Because of Christ’s coronation and exaltation to the Father’s right hand, He is the fountain of blessing for His people. Jesus told the disciples, “Whatever you ask in My name, that will I do, that the Father may be glorified in the Son. If you ask Me anything in My name, I will do it” (John 14:13–14; cf. 15:16; 16:23–24, 26). Believers can be assured that what they seek is there, “for as many as may be the promises of God, in Him they are yes” (2 Cor. 1:20).[4]

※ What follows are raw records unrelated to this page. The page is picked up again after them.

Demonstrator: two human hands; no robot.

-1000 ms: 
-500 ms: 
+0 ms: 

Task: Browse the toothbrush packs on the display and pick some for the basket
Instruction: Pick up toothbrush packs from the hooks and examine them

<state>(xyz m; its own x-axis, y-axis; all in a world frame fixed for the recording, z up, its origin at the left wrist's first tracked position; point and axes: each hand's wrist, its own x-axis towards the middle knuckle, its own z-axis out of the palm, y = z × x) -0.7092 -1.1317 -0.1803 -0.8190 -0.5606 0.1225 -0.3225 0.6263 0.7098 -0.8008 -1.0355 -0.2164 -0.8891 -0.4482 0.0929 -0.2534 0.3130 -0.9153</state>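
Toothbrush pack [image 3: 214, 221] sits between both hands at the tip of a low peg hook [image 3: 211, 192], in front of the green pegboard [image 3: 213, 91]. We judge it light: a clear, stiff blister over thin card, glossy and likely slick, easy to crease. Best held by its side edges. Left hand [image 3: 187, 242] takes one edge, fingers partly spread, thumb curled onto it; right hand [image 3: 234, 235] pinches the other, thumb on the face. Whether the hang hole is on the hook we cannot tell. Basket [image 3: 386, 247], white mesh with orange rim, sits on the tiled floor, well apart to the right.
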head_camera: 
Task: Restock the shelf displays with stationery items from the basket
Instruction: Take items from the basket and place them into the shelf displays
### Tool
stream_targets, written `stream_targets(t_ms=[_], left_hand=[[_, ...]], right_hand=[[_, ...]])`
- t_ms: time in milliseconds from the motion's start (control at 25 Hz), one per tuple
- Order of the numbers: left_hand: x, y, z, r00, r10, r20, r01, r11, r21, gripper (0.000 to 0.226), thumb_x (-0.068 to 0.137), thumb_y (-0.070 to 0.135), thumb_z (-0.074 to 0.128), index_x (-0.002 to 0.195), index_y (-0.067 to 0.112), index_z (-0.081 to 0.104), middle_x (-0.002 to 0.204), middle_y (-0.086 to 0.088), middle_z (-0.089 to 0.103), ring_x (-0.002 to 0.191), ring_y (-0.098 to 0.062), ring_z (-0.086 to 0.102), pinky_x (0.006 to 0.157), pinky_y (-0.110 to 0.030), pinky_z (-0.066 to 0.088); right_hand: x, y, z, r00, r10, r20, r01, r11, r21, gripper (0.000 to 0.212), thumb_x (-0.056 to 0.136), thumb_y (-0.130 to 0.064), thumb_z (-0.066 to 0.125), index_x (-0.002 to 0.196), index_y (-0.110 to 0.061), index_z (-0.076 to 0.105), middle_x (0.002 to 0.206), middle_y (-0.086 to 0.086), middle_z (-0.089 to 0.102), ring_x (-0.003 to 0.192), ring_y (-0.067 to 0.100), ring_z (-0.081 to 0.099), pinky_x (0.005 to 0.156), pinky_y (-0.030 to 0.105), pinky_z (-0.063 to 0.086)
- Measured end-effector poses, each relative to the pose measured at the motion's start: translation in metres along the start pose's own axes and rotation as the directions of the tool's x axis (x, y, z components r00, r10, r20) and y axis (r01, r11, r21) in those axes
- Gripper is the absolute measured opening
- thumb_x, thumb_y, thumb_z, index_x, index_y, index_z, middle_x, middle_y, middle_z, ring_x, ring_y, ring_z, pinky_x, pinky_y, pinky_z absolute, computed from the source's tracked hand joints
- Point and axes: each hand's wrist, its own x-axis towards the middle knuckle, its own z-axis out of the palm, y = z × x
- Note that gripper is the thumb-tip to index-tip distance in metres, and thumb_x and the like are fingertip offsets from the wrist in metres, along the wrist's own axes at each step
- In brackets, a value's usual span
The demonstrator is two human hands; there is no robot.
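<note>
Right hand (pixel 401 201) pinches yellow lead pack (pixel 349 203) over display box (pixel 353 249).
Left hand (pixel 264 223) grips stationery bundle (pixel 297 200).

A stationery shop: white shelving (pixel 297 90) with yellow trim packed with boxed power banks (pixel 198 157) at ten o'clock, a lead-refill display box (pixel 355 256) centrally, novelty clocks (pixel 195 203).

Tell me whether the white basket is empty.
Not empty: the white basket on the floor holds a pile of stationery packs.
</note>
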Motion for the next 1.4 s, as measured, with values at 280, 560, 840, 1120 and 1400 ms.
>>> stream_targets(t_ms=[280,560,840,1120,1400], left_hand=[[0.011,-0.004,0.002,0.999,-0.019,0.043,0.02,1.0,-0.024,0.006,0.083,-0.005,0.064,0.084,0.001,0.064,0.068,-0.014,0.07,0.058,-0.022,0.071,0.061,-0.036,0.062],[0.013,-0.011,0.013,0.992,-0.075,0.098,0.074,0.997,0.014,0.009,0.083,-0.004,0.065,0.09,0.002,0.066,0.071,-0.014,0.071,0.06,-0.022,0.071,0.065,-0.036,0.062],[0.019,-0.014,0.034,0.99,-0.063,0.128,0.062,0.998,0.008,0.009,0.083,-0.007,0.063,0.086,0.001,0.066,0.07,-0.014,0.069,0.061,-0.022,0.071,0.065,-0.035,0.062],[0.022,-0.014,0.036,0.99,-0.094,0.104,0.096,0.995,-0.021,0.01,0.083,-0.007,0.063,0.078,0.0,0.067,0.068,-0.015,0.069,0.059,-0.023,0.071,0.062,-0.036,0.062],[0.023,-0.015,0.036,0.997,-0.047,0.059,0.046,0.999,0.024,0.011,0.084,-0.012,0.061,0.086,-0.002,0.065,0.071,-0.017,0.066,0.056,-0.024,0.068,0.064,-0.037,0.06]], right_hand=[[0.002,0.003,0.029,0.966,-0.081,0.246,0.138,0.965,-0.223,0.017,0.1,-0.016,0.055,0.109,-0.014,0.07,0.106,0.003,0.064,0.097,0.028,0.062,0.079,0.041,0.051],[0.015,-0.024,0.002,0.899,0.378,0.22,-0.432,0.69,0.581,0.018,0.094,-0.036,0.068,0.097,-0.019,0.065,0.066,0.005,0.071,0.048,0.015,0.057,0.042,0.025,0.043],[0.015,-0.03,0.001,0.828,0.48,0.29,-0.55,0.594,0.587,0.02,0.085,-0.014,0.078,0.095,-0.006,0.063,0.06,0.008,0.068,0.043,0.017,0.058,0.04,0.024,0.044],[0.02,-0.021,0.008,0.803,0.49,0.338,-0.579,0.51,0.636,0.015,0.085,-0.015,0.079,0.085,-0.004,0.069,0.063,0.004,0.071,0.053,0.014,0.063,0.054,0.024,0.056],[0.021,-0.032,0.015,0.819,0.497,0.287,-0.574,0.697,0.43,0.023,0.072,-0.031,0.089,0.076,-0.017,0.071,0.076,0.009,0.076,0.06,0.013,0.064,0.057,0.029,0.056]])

1 Having reminded the Colossians that they have died with Christ (2:20; cf. 2:12), Paul now reiterates that they have been “raised with Christ” (cf. 2:12). Unlike Christ, they have not been raised bodily. Nevertheless, Paul insists that they have been raised (synēgerthēte, GK 5283, is a liquid aorist passive compound verb [second person plural]) spiritually with Christ by God. Their baptisms served as vivid, tangible reminders of this vital theological principle. If they truly have been raised with Christ via conversion as imaged in baptism, then they should seek “the things above.” They should not devote their attention to the earthly things that characterized the “philosophy”; conversely, they should quest after (“set [their] hearts on”) heavenly things. (“The things above” is synonymous with heaven [so, rightly, Lincoln, 637].)

Why does Paul counsel the Colossians to keep seeking the things above? Is this not dangerous advice with which the promoters of the “philosophy” would agree? Paul does not employ such spatial imagery to affirm the “philosophy” or to encourage visionary activity among the assembly; rather, he commands the Colossians to pursue the things of heaven precisely because this is where Christ is. He is not one among a panoply of heavenly dignitaries; Christ occupies a place of primacy and sovereignty. The resurrected Christ is the ascended Christ who is “seated at the right hand of God.” This depiction of Christ’s session is drawn from Psalm 110:1 (cf. Ro 8:34; Eph 1:20). (To take this metaphoric description literally is a misconstrual of the text.) In enjoining the church to seek the things above and thereby Christ, Paul is encouraging them “to give Christ [who reigns as Lord] an allegiance that takes precedence over all earthly loyalties. His ends are to be their ends; and it follows that the means by which those ends are attained must be his means” (Caird, 202).[5]


[1] MacArthur, J. (2001). Truth for today : a daily touch of God’s grace (p. 163). Nashville, Tenn.: J. Countryman.

[2] MacDonald, W. (1995). Believer’s Bible Commentary: Old and New Testaments. (A. Farstad, Ed.) (p. 2007). Nashville: Thomas Nelson.

[3] Hendriksen, W., & Kistemaker, S. J. (1953–2001). Exposition of Colossians and Philemon (Vol. 6, pp. 139–141). Grand Rapids: Baker Book House.

[4] MacArthur, J. F., Jr. (1992). Colossians (pp. 125–128). Chicago: Moody Press.

[5] Still, T. D. (2006). Colossians. In T. Longman III & D. E. Garland (Eds.), The Expositor’s Bible Commentary: Ephesians–Philemon (Revised Edition) (Vol. 12, p. 322). Grand Rapids, MI: Zondervan.